At the sequence level, 558 sequences (6.85% of 8,151 total sequences) contain missing data. Table 11 summarizes the number of sequences with missing data per sensor instance, highlighting higher rates for thm_5 (483 sequences) and tof_5_v0 (435 sequences).

Further analysis revealed that missingness is predominantly complete within affected sequences (i.e., entire columns missing for the sequence), with partial missingness observed in only one sequence each for thm_2, thm_5, and tof_5_v0. Table 12 quantifies partial missingness.

To further explore the patterns of missing data across sequences, a scatter plot was generated to visualize the relationship between sequence IDs and affected sensors. This visualization, presented in Figure 3, maps each sequence ID (converted to integers from the sequence_id format, e.g., SEQ_XXXXX) on the x-axis to the corresponding sensor instances on the y-axis where data is missing. The dataset includes 11 sensor instances from the rot, thm, and tof groups, each represented by a unique color and marker (e.g., circles, squares, diamonds) to distinguish individual sensors. Each point indicates a sequence where at least one data point is missing for the associated sensor, with a small size (12 points) and black edge to enhance visibility. The plot employs the tab20 colormap for distinct color differentiation and includes a grid along the x-axis to aid in identifying sequence distribution.

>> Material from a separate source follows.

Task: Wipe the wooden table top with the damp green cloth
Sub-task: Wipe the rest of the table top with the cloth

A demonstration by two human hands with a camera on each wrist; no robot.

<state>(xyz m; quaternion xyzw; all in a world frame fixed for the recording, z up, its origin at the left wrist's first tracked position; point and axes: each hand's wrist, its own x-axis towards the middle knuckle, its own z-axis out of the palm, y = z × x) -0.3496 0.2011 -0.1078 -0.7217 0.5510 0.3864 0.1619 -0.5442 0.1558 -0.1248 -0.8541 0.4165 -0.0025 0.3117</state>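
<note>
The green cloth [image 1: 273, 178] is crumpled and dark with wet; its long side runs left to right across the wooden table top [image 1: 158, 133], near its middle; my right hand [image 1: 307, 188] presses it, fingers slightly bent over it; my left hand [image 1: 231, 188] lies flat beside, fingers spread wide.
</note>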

The y-axis labels list the sensor instances (e.g., rot_w, thm_1, tof_1_v0), ensuring clear identification. A legend is included outside the plot on the right side, positioned to avoid overlap, provided the number of sensors does not exceed 20. The title, "Sensors with Missing Data by Sequence," and axis labels ("Sequence ID" and "Sensor") are formatted in bold with specific font sizes and colors (navy for the title, dark red for x-axis, dark green for y-axis) to emphasize key elements. This visualization complements the quantitative missing data analysis, highlighting clusters of missingness (e.g., around thm_5 and tof_5) that may indicate sensor-specific failures or environmental factors.

3.8. Demographics Data Analysis

To complement the sensor data analysis, we explored the supplemental demographics data, which provides additional context for participant characteristics. The train_demographics_data table includes columns for subject, adult_child, age, sex, handedness, height_cm, shoulder_to_wrist_cm, and elbow_to_wrist_cm, with no missing values across all 80 subjects. Table 13 presents the first five rows as a sample.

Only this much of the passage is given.